Using DUE to control an AC synch motor


I am pretty new to using arduino and I am wondering if you oculd help me with making a code for controlling a single phase AC synchronous motor. I want it to run at 50 Hz or 230 V using PWM. The main thing is a code running an H-bridge so two MOSFETS run at a time depending on which way the motor is running. Are there any examples I could look at or general tips? I have tried to look around, but I haven't been able to find a code that fit my needs and some of them looks too complicated, thus, I'm not entirely sure where to start the code either. Any help will be greatly appreciated.

You are asking for a design for a one-phase V/f inverter drive. You need a high voltage H-bridge (IGBTs probably best, not MOSFETs), opto-coupled driver signals to it. Sinusoidally modulated antiphase drive to the two half-H-bridges will give you a basic bridged inverter - just ensure the amplitude and frequency of the sine wave drive track each other (the load is mainly inductive).

You also need a high voltage DC bus for the bridge.

You have no control on direction for a one-phase synchronous motor.

Why do you need to drive it at standard mains frequency - what do you want to actually control??

I have already made the circuit to do so I just need the code to drive it.

My bad my synchronous motor is rated at standard mains, I was thinking that is relevant information to write the code needed.

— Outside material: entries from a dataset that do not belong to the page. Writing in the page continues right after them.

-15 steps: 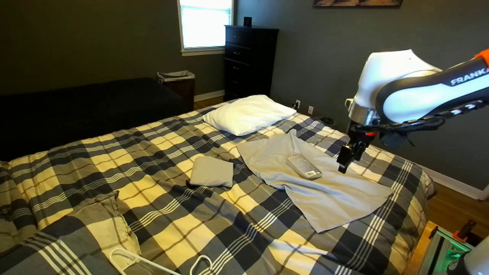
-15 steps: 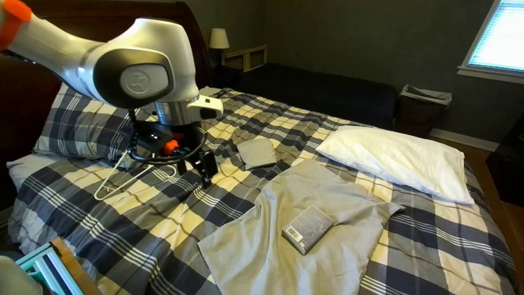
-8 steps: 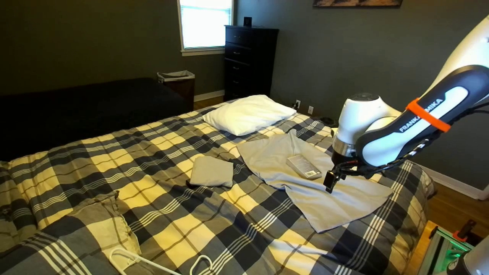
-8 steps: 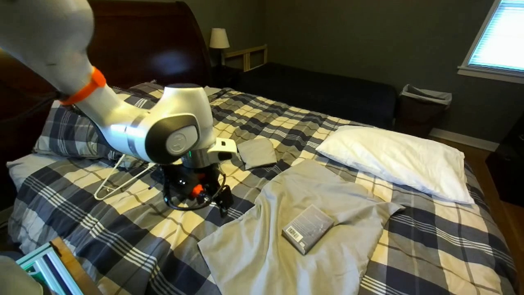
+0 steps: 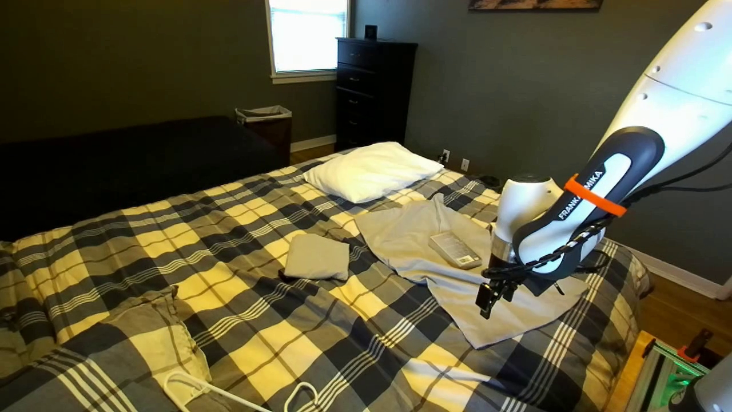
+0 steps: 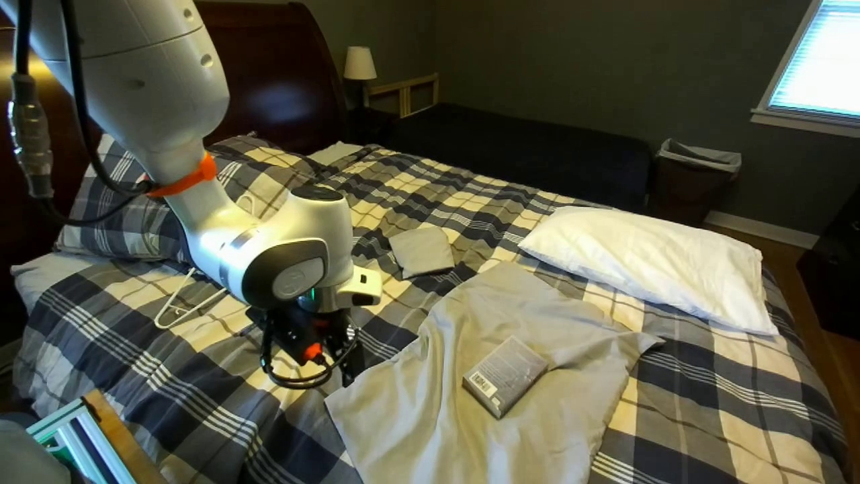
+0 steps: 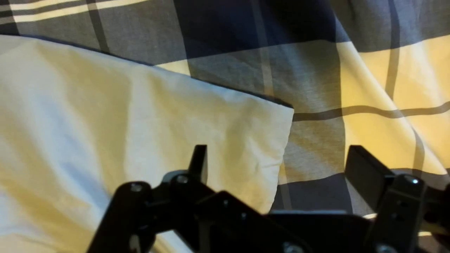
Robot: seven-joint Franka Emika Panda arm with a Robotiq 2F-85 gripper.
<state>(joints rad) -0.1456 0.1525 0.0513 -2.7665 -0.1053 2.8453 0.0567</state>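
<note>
My black claw [image 7: 277,158] is hovering, fingers wide apart | rumpled pale-grey cloth [image 7: 140,123] is lying below | flat grey rectangular box [image 6: 505,375] is resting on the cloth

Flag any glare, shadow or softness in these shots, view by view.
In both exterior views the window glares bright and the dark-covered bed sinks into shadow; in an exterior view the wooden headboard carries a dull sheen; in the wrist view a thin shadow edges the gray cloth, tinted yellowish and bluish, and the tool looks dark and slightly soft.

The wrist view's left edge crops the grey cloth [image 7: 137,126].
</note>
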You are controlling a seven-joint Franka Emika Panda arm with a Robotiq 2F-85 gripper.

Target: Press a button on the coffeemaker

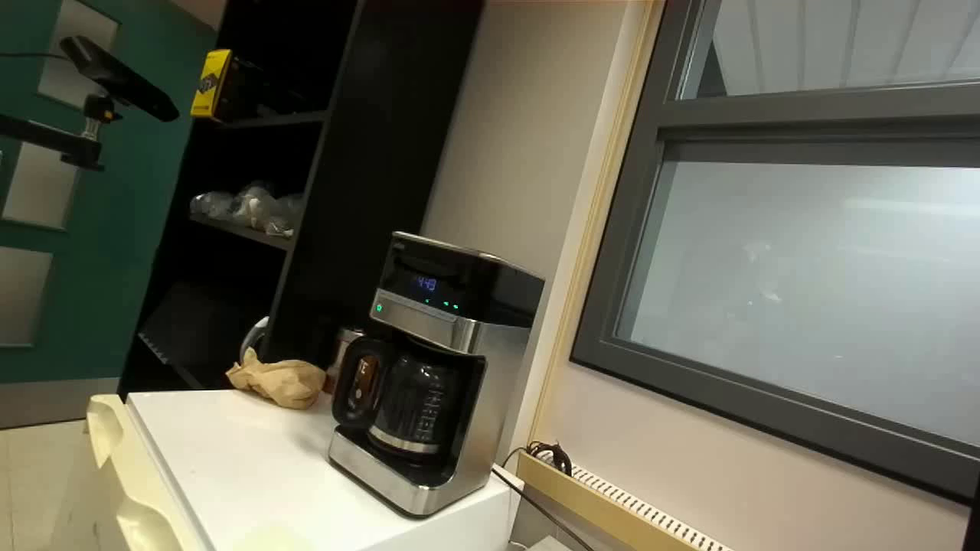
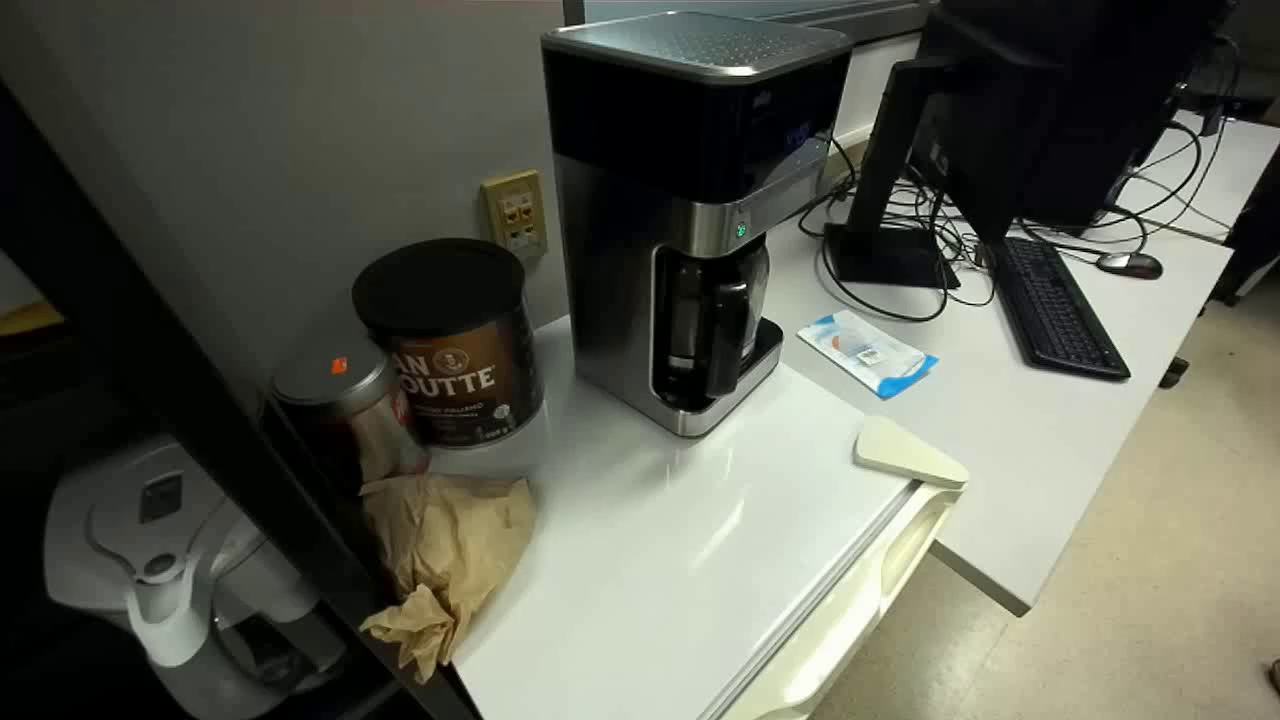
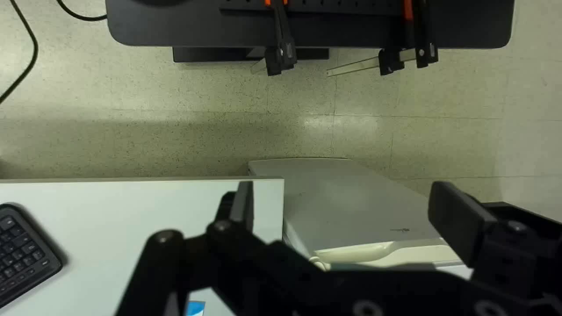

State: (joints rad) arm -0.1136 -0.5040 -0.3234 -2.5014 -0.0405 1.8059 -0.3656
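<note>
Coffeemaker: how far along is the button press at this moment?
Done: no press can be confirmed; the coffeemaker has a lit display and green light, cause unknown. In hand: nothing; the gripper is open, empty, and absent from both exterior views. Left: probably the approach and the press itself.

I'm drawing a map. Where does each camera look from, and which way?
An exterior view: roughly level with the coffeemaker, facing its front; no robot.
An exterior view: high, looking down at the paper bag and coffeemaker; no robot.
Wrist view: on the wrist, facing the floor; open gripper shows.
Both exterior views share the coffeemaker.
</note>
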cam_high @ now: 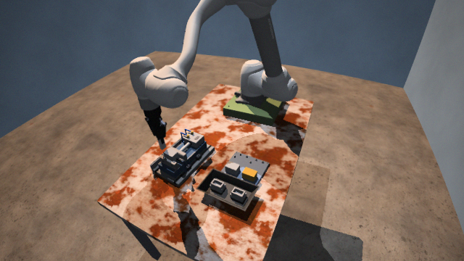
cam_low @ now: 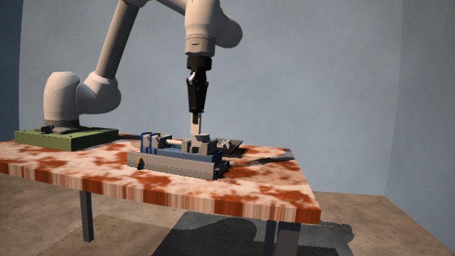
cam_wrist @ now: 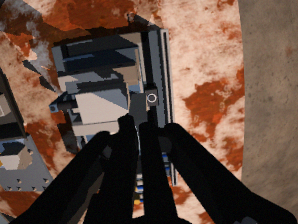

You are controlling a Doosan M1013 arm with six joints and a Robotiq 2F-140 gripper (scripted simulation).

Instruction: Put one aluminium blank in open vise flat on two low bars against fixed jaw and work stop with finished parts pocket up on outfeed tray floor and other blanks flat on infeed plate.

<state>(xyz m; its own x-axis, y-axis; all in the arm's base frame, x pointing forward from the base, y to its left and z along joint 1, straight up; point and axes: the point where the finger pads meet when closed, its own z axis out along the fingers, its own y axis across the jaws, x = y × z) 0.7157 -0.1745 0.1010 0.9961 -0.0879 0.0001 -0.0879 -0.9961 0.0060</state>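
Observation:
My gripper point(cam_high: 162, 146) point(cam_low: 195, 133) point(cam_wrist: 140, 104) is shut with nothing seen between its fingertips. It points down at the vise's end farther from the infeed plate, close beside an aluminium blank point(cam_high: 174, 154) point(cam_low: 202, 137) point(cam_wrist: 102, 106). That blank is at the vise point(cam_low: 170, 153) jaws and stands above them; it looks tilted in the exterior view. Its underside, the low bars and its contact with jaw and stop are hidden. Two finished parts point(cam_high: 217, 185) point(cam_high: 238, 194) stand pocket up in the outfeed tray point(cam_high: 221, 201). An aluminium blank point(cam_high: 233, 169) and a brass blank point(cam_high: 249, 174) rest on the infeed plate point(cam_high: 246, 158).
The block with two blue hoses point(cam_high: 193, 138) point(cam_low: 153, 141) is at the vise's robot-side end, joined by the piston rod point(cam_low: 174, 142). The tray's raised walls stand right beside the infeed plate. Short pins rise from the plate's robot-side part.

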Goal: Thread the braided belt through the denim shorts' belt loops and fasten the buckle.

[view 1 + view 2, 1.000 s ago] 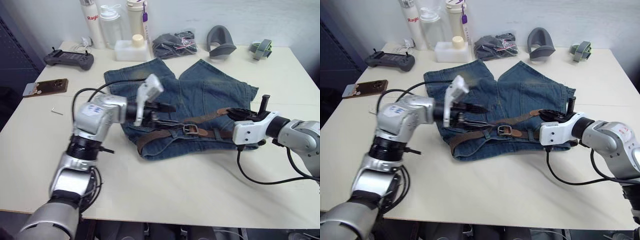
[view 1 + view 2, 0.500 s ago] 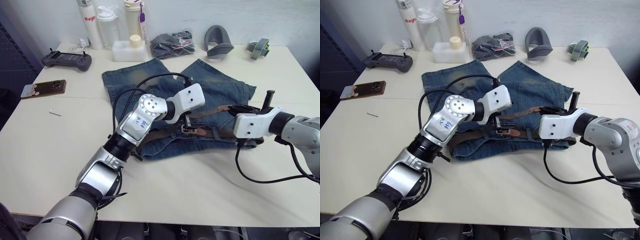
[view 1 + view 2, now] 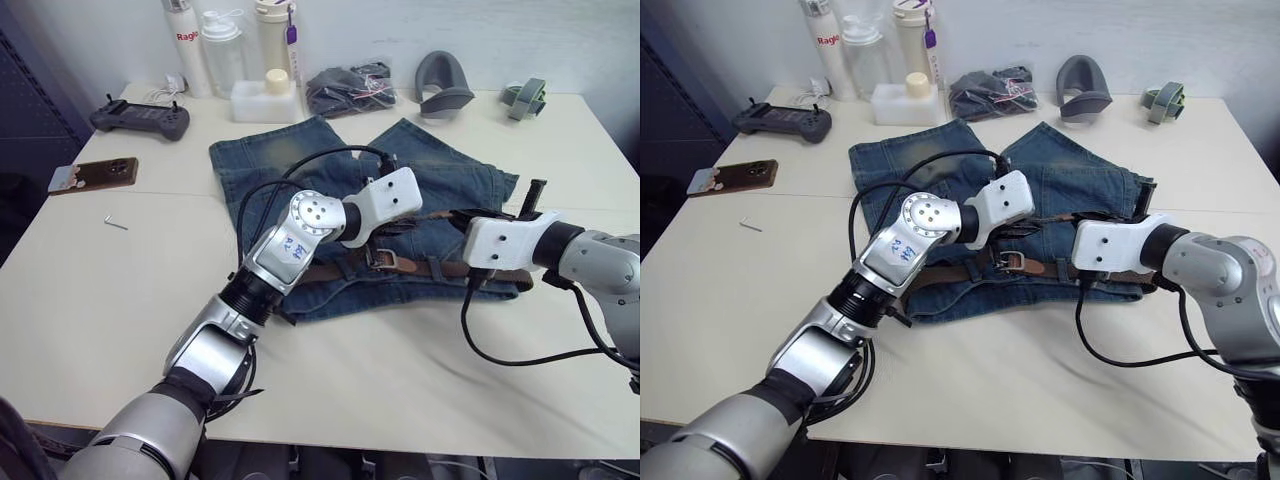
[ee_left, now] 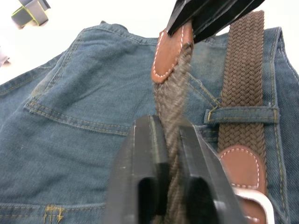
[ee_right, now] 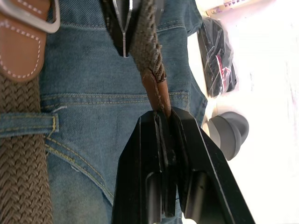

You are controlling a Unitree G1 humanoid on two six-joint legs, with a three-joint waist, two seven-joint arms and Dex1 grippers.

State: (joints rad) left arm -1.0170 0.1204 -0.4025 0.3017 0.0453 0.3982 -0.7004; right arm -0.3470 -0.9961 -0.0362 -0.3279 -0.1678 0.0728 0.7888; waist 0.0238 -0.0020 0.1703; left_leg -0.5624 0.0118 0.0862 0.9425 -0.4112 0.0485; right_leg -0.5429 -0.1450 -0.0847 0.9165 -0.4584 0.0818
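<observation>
The denim shorts [image 3: 300, 165] lie flat mid-table, waistband nearest me. The braided belt [image 3: 430, 268] runs along the waistband under a belt loop [image 4: 243, 114], and its silver buckle [image 3: 384, 260] rests at the centre front. The belt's free end rises off the denim above the buckle. My left gripper [image 4: 167, 126] is shut on that braided strap just behind its brown leather tip. My right gripper [image 5: 163, 116] is shut on the leather tip [image 5: 156, 93] itself, facing the left gripper a short gap away. In the head views the right gripper [image 3: 455, 218] sits over the shorts' right side.
Bottles [image 3: 222, 50] and a white container [image 3: 265, 98] stand at the back. A dark fabric bundle [image 3: 350, 88], a grey holder [image 3: 442, 85] and a green-grey clip [image 3: 525, 98] sit beside them. A controller [image 3: 138, 118], phone [image 3: 92, 175] and hex key [image 3: 115, 223] lie left.
My left arm swung from the shorts' left side across to the belt's free end, and its fingers closed on the strap. The right gripper kept its hold on the tip.
</observation>
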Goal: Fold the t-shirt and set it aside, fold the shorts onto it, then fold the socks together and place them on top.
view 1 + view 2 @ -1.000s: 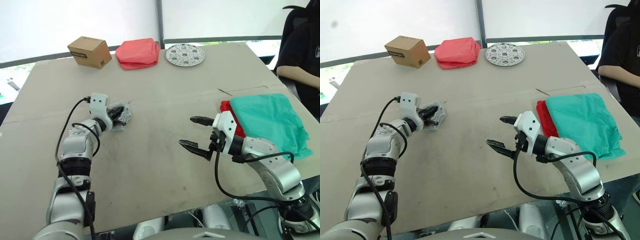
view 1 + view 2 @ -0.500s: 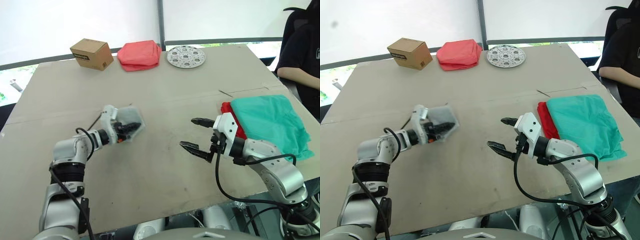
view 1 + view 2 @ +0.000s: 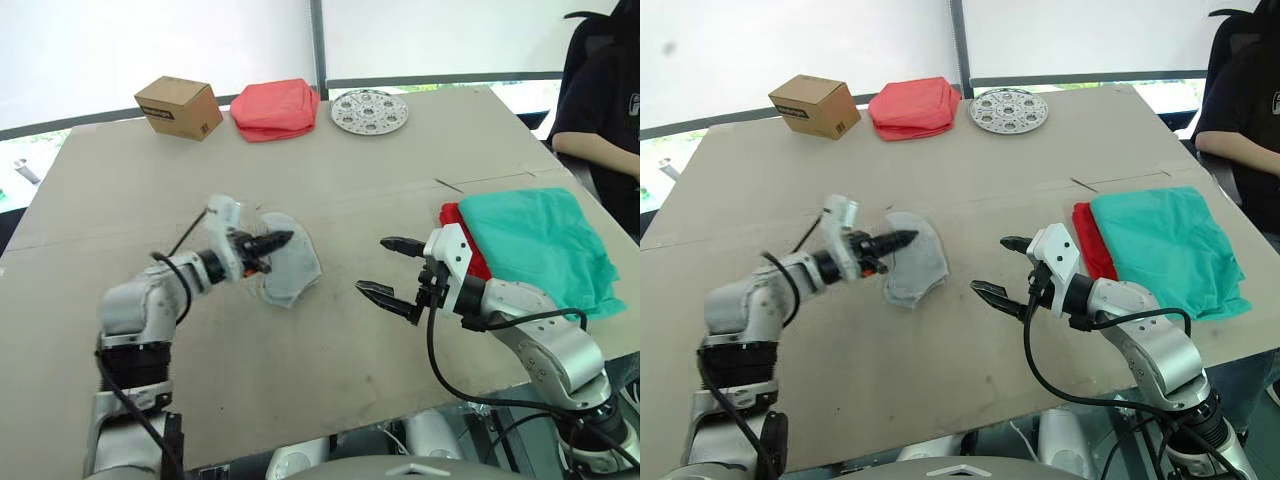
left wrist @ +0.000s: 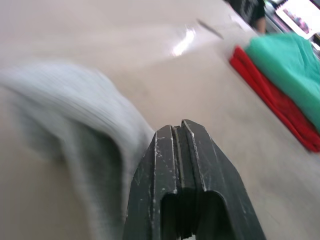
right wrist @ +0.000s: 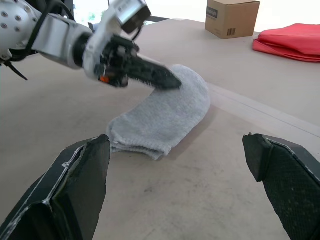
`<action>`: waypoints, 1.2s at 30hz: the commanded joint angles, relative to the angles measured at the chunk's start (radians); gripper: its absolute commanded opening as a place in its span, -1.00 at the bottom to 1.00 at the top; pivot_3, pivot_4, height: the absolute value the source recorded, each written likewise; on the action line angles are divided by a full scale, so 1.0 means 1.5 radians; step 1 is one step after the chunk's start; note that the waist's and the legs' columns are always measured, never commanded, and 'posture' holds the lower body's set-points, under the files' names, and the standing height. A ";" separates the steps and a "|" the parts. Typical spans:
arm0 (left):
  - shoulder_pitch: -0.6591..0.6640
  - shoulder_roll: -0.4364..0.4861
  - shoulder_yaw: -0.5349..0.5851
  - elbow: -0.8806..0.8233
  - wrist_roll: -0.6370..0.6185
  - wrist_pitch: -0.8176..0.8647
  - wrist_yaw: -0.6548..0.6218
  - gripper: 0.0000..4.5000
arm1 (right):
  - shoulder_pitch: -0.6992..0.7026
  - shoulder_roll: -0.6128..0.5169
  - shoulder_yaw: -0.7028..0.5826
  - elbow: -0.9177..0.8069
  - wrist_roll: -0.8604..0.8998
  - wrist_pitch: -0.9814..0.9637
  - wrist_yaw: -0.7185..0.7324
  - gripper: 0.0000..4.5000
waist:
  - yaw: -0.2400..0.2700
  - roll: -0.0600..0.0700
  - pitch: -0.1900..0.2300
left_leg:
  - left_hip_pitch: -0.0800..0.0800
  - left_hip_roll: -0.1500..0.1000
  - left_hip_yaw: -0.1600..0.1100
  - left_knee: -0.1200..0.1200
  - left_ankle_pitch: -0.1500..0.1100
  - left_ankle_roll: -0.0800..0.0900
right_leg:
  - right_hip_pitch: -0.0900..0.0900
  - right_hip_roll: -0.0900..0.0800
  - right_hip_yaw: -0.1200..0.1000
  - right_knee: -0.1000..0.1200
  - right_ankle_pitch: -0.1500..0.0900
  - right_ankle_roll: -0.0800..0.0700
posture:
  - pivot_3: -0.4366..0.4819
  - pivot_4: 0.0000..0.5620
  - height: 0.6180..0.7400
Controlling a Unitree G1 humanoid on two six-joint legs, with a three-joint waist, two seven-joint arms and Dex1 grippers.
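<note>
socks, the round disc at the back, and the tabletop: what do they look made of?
Socks: soft grey knit, likely cotton blend; fine ribbing shows and the cloth drapes limp from the left gripper.
Round disc: looks like silvery metal or glossy plastic, with a pattern of round holes or dimples; hard to say which.
Tabletop: matte tan board, probably cardboard or fibreboard; a seam and scuffs show.

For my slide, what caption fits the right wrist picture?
Open right gripper faces the grey socks, held by the shut left gripper.
</note>
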 commanded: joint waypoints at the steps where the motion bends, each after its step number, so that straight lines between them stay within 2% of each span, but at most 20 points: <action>1: -0.005 0.022 0.071 -0.027 -0.072 0.053 0.011 -0.16 | 0.004 0.003 0.002 -0.022 0.004 -0.013 0.000 1.00 | 0.000 0.000 0.000 | 0.000 0.000 0.000 0.000 0.000 0.000 | 0.000 0.000 0.000 0.000 0.000 0.000 | -0.05 -0.47 1.00; 5: -0.028 0.053 0.145 0.057 -0.100 0.127 0.075 0.66 | 0.008 0.004 0.004 -0.016 0.003 -0.021 0.006 1.00 | 0.000 0.000 0.000 | 0.000 0.000 0.000 0.000 0.000 0.000 | 0.000 0.000 0.000 0.000 -0.001 0.001 | -0.05 -0.47 1.00; 7: -0.017 0.073 0.133 0.075 -0.096 0.157 0.076 0.66 | 0.008 0.004 0.003 -0.012 0.003 -0.023 0.007 1.00 | -0.001 0.000 0.000 | 0.000 0.000 0.000 0.000 0.000 0.000 | 0.000 0.001 0.000 0.000 -0.001 0.002 | -0.05 -0.47 1.00; 11: 0.011 0.094 0.079 0.054 -0.070 0.123 0.039 0.66 | 0.007 0.003 0.001 -0.010 0.004 -0.025 0.011 1.00 | 0.001 0.000 0.001 | 0.000 0.000 0.000 0.000 0.000 0.000 | 0.000 0.000 0.000 0.000 0.000 0.000 | -0.05 -0.47 1.00; 17: 0.015 0.071 -0.026 0.028 -0.037 0.085 0.017 0.66 | 0.010 -0.001 -0.002 -0.012 0.004 -0.024 0.010 1.00 | 0.001 0.000 0.001 | 0.000 0.000 0.000 0.000 0.000 0.000 | 0.000 0.000 0.000 -0.001 0.000 0.000 | -0.05 -0.47 1.00; 23: 0.016 0.051 -0.100 0.019 -0.013 0.049 -0.005 0.66 | 0.015 -0.005 -0.004 -0.025 0.001 -0.018 -0.001 1.00 | 0.001 0.000 0.001 | 0.000 0.000 0.000 -0.001 0.000 0.000 | 0.000 0.000 0.000 -0.001 0.000 0.000 | -0.05 -0.47 1.00; 25: 0.006 0.043 -0.111 0.016 -0.014 0.031 -0.017 0.43 | 0.017 -0.006 -0.006 -0.031 0.001 -0.014 -0.008 1.00 | 0.001 0.000 0.001 | 0.000 0.000 0.000 -0.001 0.000 0.000 | 0.000 0.000 0.000 -0.001 0.000 0.000 | -0.05 -0.47 1.00; 27: 0.006 0.048 -0.125 0.007 -0.009 -0.010 -0.058 0.10 | 0.018 -0.006 -0.007 -0.037 0.002 -0.011 -0.015 1.00 | 0.001 0.000 0.001 | 0.000 0.000 0.000 -0.001 0.000 0.000 | 0.000 0.000 0.000 -0.001 0.000 0.000 | -0.05 -0.47 1.00; 29: 0.009 0.052 -0.129 -0.001 -0.012 -0.037 -0.092 -0.38 | 0.018 -0.006 -0.009 -0.040 0.004 -0.008 -0.019 1.00 | 0.001 0.000 0.001 | 0.000 0.000 0.000 -0.001 0.000 0.000 | 0.000 0.000 0.000 -0.001 0.000 0.000 | -0.05 -0.47 1.00; 32: 0.000 0.037 -0.101 -0.006 -0.043 -0.056 -0.112 -0.99 | 0.018 -0.006 -0.010 -0.042 0.005 -0.007 -0.024 1.00 | 0.001 0.000 0.002 | -0.001 0.000 0.000 -0.001 0.000 0.000 | 0.000 0.000 -0.001 -0.001 -0.001 -0.002 | -0.05 -0.47 1.00; 36: -0.018 0.020 -0.090 -0.006 -0.037 -0.107 -0.116 -0.99 | 0.015 -0.006 -0.012 -0.039 0.002 -0.010 -0.025 1.00 | 0.002 0.000 0.002 | -0.001 0.000 0.000 -0.001 0.000 0.000 | 0.000 0.000 -0.001 -0.002 -0.001 -0.001 | -0.05 -0.47 1.00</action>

I am trying to control a small wind turbine for a project I have for use at homes, which is why it is at mains frequency. It is more to make it functon at certain wind speeds with cut-in and cut-off points with a wind sensor I have, so the motor isn't damaged in anyway. It is possible it won't anyway, but it is to simulate real life wind turbines as best as possible and so I can try to get an optimal output.

Are you saying you are using it as a generator, not a motor? Or is it for steering the turbine?

Yes, I am using it as a generator.

Why? They are normally not efficient at all. Or perhaps this motor is efficient? Which motor are we talking about?

When you say controlling what do you mean exactly?

Doesn’t really matter if it is efficient or not, I’m trying to identify what will increase the efficiency, in any case it’s not really going to be used to get good power output. The project is more of a scientific nature.

The machine in question is a Kollmorgen synchronous motor ss242.

What I am trying to control is to ensure that two transistors are on at a time during operation, while ensuring that the system is able to self-start or stop given certain wind speeds. I also want a sinusoidal or triangular output.

This is the code I have managed to write currently, any advice on how to approach it further would be greatly appreciated. Setting the system to give me PWM seems iffy and I know I do lack something, but I am unsure on what.

int set1L =38;
int set1H =39;
int set2L =37;
int set2H =36;
int wind_sensor = ;
void setup()
pinMode(set1L, OUTPUT);
pinMode(set1H, OUTPUT);
pinMode(set2L, OUTPUT);
pinMode(set2H, OUTPUT);
void loop()
if (wind_sensor > 2 or wind sensor < 10;)
digitalWrite(set1L, LOW); // Forward motion
digitalWrite(set1H, HIGH);
digitalWrite(set2L, HIGH);
digitalWrite(set2H, LOW);
analogWrite(set1H, 255);
else if (wind_sensor < 2 or wind sensor > 10;)
 digitalWrite(set1L, HIGH); //Reverse motion
 digitalWrite(set1H, LOW);
 digitalWrite(set2L, LOW);
 digitalWrite(set2H, HIGH);

Ah, seems to be a properly engineered 3-phase motor, not a domestic single phase motor, with the option of a capacitor kit to convert to split-phase operation.

If that's true treat as a 3-phase PMAC motor, remove the capacitor and stick the output through a 3-phase rectifier bridge. If you want to control the load the generator sees that'll will involve a DC-DC power converter (the motors output voltage depends on speed).